*TASK PROMPT:* The lines to copy are those in the listing that hold the word "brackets".

*LISTED RECORDS:*
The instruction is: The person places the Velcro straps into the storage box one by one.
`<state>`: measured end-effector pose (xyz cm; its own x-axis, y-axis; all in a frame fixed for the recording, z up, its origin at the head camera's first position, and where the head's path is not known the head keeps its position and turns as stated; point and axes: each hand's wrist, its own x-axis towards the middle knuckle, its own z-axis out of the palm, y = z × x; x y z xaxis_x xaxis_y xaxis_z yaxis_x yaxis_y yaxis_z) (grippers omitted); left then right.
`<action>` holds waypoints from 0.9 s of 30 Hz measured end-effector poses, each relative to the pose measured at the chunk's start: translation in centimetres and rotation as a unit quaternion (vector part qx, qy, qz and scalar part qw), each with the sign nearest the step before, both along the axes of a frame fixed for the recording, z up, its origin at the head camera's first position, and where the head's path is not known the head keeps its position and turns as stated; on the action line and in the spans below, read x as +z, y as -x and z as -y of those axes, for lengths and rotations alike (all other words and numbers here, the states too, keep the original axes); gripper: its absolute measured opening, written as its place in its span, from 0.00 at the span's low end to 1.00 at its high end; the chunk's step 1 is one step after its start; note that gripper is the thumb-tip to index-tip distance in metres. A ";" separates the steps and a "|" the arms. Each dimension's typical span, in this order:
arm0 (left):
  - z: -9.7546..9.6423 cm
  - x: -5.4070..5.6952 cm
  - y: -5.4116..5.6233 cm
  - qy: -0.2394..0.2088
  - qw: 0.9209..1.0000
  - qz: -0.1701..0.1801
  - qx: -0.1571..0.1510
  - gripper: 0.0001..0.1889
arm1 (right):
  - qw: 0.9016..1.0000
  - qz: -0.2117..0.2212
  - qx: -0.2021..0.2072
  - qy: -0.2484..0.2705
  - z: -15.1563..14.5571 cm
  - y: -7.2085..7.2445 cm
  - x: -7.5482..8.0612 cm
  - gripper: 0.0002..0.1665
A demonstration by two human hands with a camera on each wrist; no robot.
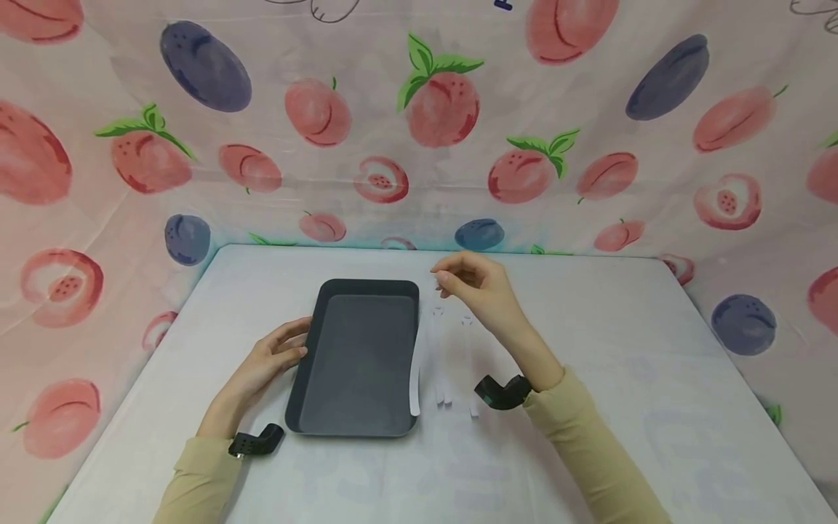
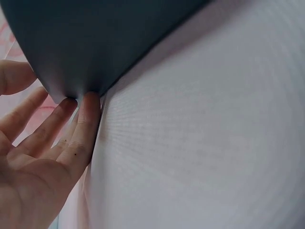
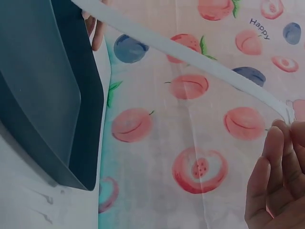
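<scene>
A dark grey rectangular tray (image 1: 353, 364) lies on the white table. My left hand (image 1: 265, 360) is at its left side, with fairly straight fingers touching the outer wall; in the left wrist view the fingertips (image 2: 89, 102) rest against the dark tray surface (image 2: 100, 43). Over the table, beyond the tray's right side, my right hand (image 1: 474, 287) pinches one end of a narrow white strip (image 1: 415, 378). In the right wrist view the strip (image 3: 167, 45) stretches from the tray's rim to the right-hand fingers (image 3: 274, 145). Its other end hangs by the tray's near right corner.
Several more white strips (image 1: 468, 364) lie on the table to the tray's right, under the right forearm. A fruit-printed cloth (image 1: 380, 131) hangs behind the table. Black wrist cameras (image 1: 503, 393) are worn on both wrists.
</scene>
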<state>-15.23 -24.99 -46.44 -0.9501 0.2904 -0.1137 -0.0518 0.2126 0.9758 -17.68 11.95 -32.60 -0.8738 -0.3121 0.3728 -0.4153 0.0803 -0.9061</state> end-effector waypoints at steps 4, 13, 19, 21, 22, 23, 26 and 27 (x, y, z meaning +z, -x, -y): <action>0.0 0.0 0.1 -0.004 1.000 -0.002 -0.004 0.32 | 1.000 -0.003 0.001 -0.009 0.7 0.2 -0.1 0.07; 0.1 0.0 0.0 0.001 1.000 -0.003 -0.005 0.31 | 1.000 0.002 0.007 -0.010 1.9 0.7 -0.4 0.08; 0.2 -0.2 0.0 0.001 1.000 -0.002 -0.007 0.31 | 1.000 0.010 0.001 -0.019 2.6 0.9 -0.6 0.08; 0.2 -0.3 0.0 -0.001 1.000 -0.004 -0.009 0.31 | 1.000 0.013 -0.001 -0.022 2.8 0.9 -0.7 0.08; 0.2 -0.3 0.0 -0.001 1.000 -0.004 -0.009 0.31 | 1.000 0.014 -0.002 -0.022 2.9 0.9 -0.7 0.08; 0.2 -0.4 0.0 -0.002 1.000 -0.004 -0.010 0.31 | 1.000 0.016 0.000 -0.021 3.0 0.9 -0.8 0.08; 0.2 -0.4 0.0 0.000 1.000 -0.004 -0.008 0.31 | 1.000 0.019 0.002 -0.019 3.4 1.0 -1.0 0.08; 0.2 -0.4 0.0 0.001 1.000 -0.003 -0.008 0.31 | 1.000 0.019 0.003 -0.019 3.5 1.0 -1.0 0.08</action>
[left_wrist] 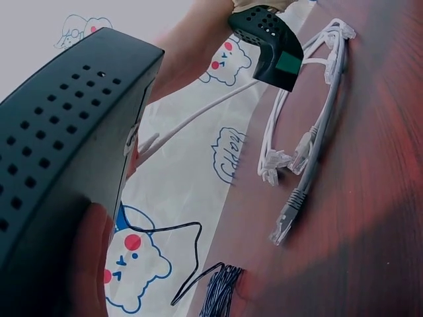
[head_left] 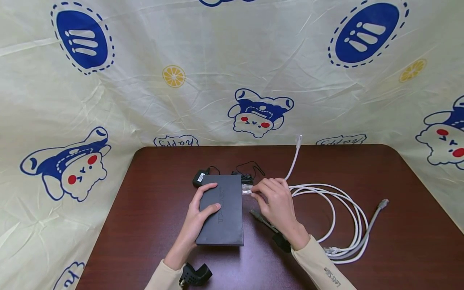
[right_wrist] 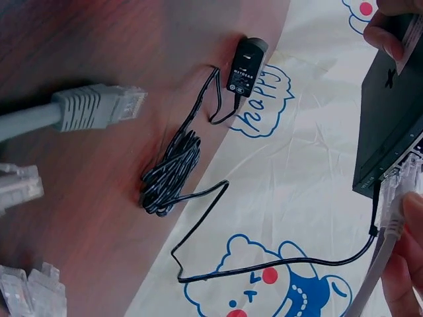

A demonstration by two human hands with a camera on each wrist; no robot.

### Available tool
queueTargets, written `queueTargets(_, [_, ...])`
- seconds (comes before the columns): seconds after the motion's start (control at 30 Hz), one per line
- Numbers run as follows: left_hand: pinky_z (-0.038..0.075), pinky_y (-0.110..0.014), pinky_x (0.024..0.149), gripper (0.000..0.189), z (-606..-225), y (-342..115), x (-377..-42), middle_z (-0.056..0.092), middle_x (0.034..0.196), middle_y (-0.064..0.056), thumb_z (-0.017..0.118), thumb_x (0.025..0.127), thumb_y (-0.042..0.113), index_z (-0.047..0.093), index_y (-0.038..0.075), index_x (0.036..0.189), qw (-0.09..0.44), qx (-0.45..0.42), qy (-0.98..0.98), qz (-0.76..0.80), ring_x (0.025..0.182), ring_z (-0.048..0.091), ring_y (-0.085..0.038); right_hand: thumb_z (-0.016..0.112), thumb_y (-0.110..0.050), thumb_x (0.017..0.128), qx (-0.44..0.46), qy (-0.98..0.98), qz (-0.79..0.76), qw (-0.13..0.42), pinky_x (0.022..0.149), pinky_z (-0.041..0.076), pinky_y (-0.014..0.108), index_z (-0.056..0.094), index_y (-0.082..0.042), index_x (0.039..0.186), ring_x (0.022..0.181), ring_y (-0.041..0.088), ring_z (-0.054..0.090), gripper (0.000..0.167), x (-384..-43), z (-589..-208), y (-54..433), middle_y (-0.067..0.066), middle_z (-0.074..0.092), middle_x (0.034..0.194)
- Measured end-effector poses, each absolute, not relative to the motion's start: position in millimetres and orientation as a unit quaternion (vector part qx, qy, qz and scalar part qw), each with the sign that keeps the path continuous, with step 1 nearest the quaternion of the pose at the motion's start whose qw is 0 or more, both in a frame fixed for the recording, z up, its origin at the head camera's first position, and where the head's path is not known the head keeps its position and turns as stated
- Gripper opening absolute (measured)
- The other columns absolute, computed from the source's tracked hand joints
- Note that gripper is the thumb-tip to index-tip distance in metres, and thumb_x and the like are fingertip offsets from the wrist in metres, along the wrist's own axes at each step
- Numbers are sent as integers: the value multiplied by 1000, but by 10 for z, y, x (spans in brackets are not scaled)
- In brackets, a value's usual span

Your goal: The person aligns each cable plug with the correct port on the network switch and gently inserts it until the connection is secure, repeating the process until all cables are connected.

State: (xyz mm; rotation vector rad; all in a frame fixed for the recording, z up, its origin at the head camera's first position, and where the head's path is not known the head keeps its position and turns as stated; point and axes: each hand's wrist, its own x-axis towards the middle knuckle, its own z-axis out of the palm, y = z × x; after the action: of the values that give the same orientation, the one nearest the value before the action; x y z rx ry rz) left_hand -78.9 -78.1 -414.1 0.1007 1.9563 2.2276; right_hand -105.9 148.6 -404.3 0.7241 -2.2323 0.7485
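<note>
Apparently at the plugging-in step, the left hand (head_left: 197,213) grips a flat dark-grey rectangular box (head_left: 224,219) above the glossy brown table (head_left: 163,225) while the right hand (head_left: 277,203) pinches a clear plastic plug (head_left: 247,192) on a pale cable (right_wrist: 372,277) at the box's edge, likely needing a straight push next.

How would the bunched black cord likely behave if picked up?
The black cord is probably floppy: its thin slack bends sharply. Its bunched loops may lift as one clump. Pulling might tug the adapter joined to it.
</note>
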Motion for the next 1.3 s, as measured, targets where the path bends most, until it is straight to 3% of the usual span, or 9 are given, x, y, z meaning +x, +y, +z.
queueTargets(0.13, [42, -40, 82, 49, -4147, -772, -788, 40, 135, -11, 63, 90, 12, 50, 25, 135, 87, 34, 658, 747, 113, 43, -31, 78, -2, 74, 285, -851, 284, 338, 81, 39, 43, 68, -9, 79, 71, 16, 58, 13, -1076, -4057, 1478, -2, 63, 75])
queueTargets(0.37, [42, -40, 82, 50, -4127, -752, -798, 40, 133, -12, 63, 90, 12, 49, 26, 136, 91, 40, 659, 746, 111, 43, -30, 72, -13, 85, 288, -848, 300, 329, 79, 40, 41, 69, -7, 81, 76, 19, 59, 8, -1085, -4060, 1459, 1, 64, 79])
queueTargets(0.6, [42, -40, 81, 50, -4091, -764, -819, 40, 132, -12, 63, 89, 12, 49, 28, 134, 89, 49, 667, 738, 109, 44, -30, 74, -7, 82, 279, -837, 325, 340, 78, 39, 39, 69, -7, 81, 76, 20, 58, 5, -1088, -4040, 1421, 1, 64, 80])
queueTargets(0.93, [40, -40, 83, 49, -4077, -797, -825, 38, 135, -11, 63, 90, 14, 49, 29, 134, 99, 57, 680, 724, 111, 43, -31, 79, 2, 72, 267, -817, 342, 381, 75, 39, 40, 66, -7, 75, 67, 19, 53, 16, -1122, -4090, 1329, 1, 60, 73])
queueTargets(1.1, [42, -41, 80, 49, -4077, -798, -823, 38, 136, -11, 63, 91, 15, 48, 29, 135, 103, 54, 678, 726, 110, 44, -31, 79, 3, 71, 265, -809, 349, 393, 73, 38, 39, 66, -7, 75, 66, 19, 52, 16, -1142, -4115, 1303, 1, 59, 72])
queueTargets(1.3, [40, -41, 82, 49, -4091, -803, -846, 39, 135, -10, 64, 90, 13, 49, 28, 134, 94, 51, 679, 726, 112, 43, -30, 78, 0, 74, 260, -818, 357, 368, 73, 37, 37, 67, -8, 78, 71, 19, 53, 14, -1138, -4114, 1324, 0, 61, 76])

*COMPLETED EXERCISE:*
- Numbers are sent as integers: the value multiplied by 1000, but by 10 for z, y, x (spans in brackets are not scaled)
- In brackets, a value's usual span

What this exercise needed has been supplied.